Another recipe for The Sauce

The Sauce - really, I must come up with a better name. To call it by its ingredients, honey and balsamic vinegar sauce, belies just how extraordinary it is. Suggestions are welcome.

And so, although I love beets, for which I originally used The Sauce, I wanted more recipes that featured it, so I could eat it that much more often. Enter the dinner salad. Although not a vinagrette by any stretch of the imagination, The Sauce does feature vinegar mixed with another ingredient, which was the spark I needed. Arugula, naturally, because it is great in winter, has a flavor I admire without end that is a good foil for sweet things, and deals well with heat. (The Sauce likes to be warm.) Apples, too. Apples like honey, they like arugula, and I like them. Nice crisp tart-sweet apples, warmed and browned under the broiler. And to bring the two together, to make it more dinner than side, bacon. By then it wanted cheese. Blue, of course. But I didn't want the cheese in the salad, that would mess with my conception of the textures. The cheese would melt on the warm ingredients, and then would mix with the sauce instead of being draped in it. No, not in the salad. The salad had enough ingredients. Alongside, on focaccia. And since I'd have the the broiler heated up for the apples, we'd throw the focaccia with blue under it until it bubbled and browned just a tad. With the last of our case of 2004's Beaujolais Nouveau (one of my favorite years in recent history--very pleasant wine) dinner would be complete.
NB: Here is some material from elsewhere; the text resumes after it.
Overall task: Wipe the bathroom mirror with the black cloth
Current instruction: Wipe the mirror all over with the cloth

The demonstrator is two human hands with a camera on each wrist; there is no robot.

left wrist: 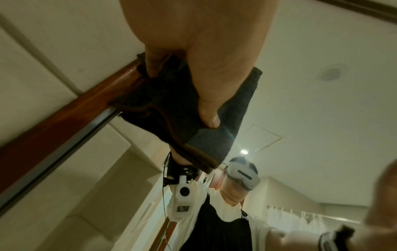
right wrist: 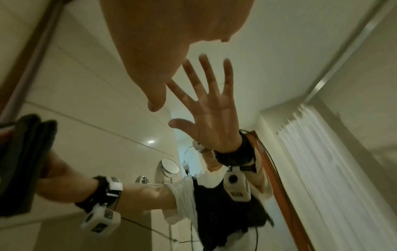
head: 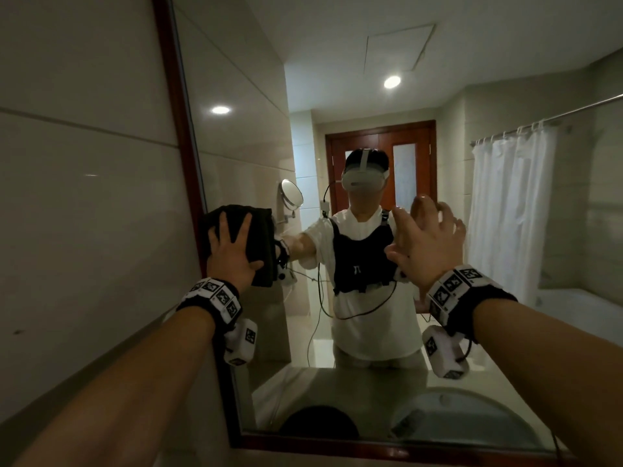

Dinner Salad of Arugula, Apples, and Bacon with Honey-Balsamic Sauce
two serious servings, with leftover bread

  • 8 oz bacon
  • 2 medium tart & crips apples, such as Cortland or Crispin
  • 1 bunch arugula (about six oz)
  • 1/2 cup best quality honey
  • 1/3 cup best quality balsamic vinegar (for notes on balsamic vinegar and honey, see the original post containing this recipe, Amarone Wine Feast. Scroll down to the bottom.)
  • Focaccia (we made ours from scratch. It wasn't worth it. Store bought is perfectly wonderful, if purchased from a decent bakery.)
  • 8 oz very creamy blue cheese (I used St. Agur from France, purchased at my favorite cheese store, C'est Cheese. It was amazingly creamy, dreamy creamy, with a good, clear blue flavor. Strong but not overpowering. Perfect for this dish.)
Prepare the bacon.* Break or cut it into large chunks and set aside. Preheat broiler. Prepare the sauce by whisking together honey and balamic vinegar over low heat. Allow to remain on the heat, whisking occasionally, while you prepare the rest of the meal. Wash and dry the arugula, tearing off the bottoms of the stems. Tear into bite-sized chunks. Wash and core apples, but do not peel. Slice them very very thinly. If you have a mandoline, even better (I do not and was fine, but once again longed for this bit of convienence.) Lay the slices out in a single layer on a sheet pan, using two and broiling in batches if neccessary. Broil the apple slices until they are lightly browed, about 5 minutes.
Prepare the focaccia: slice in half horizontally and smear the inside of the bottom thickly with blue cheese. Place under the broiler until melted and bubbly and slightly browned, about 3 minutes. Broil the top half of the focaccia until lightly toasted, put the halves back together and compress firmly. Slice into thin wedges.
Assemble the salads: layer the arugula, then the apples, then the bacon. Drizzle the warm sauce over everything and serve with many wedges of the focaccia and blue broiled sandwich.

*I like to use Alton Brown's method, which involves laying the bacon out on a rack over a sheet pan and putting it in a cold oven, then turning the oven on to 400F. 30 - 40 minutes later the bacon is done. Not greasy, not burnt. Done and done well, without mess, without having to stand over the stove and attend to it.